The Project Manager's Implementation phase button automatically invokes the Flow Engine to process the design. The Flow Engine interface prominently displays the status of each implementation stage as shown in the following figures.
Figure 10.2 Flow Engine - FPGA Processing |  |
Figure 10.3 Flow Engine - CPLD Processing | |
When you process your design, the Flow Engine translates the design file into the Xilinx internal database format (NGD). The Flow Engine then implements your design and generates bitstream data.
Process indicators in the Flow Engine main window show you which of these stages is currently processing. The arrows between each step turn black after the previous step is completed. Underneath each process indicator, a progress bar shows the status of each processing step, whether running, completed, aborted, or failed.
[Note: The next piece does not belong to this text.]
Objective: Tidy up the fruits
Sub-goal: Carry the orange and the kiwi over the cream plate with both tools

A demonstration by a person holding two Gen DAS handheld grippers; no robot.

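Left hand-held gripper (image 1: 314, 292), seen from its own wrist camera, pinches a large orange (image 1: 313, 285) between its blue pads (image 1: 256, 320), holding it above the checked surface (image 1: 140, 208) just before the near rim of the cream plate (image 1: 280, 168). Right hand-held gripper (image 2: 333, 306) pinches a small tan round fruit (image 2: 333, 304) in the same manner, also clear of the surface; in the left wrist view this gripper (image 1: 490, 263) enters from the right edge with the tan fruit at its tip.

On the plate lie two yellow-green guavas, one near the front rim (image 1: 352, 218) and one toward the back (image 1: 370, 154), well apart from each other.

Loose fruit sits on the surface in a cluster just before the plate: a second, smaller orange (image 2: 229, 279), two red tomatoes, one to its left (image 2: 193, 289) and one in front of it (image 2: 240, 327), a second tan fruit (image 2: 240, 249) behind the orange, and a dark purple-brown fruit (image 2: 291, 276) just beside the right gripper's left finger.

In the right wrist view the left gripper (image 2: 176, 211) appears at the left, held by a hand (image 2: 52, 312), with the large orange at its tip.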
By default, all implementation processing stages are performed. If you want, you can control processing of your design by using the STOP button in the Flow Engine Tool bar to stop processing after a designated stage. Refer to the “Flow Engine Controls” section under the “Additional Implementation Tools” section for more information on additional features of the Flow Engine.
For an overview of the processing and file manipulation performed for FPGAs and CPLDs, refer to the “File Processing Overview” appendix.
The Flow Engine's first step, Translate, merges all of the input netlists. This is accomplished by running NGDBuild. For a complete description of NGDBuild, refer to the “NGDBuild” chapter of the Development System Reference Guide.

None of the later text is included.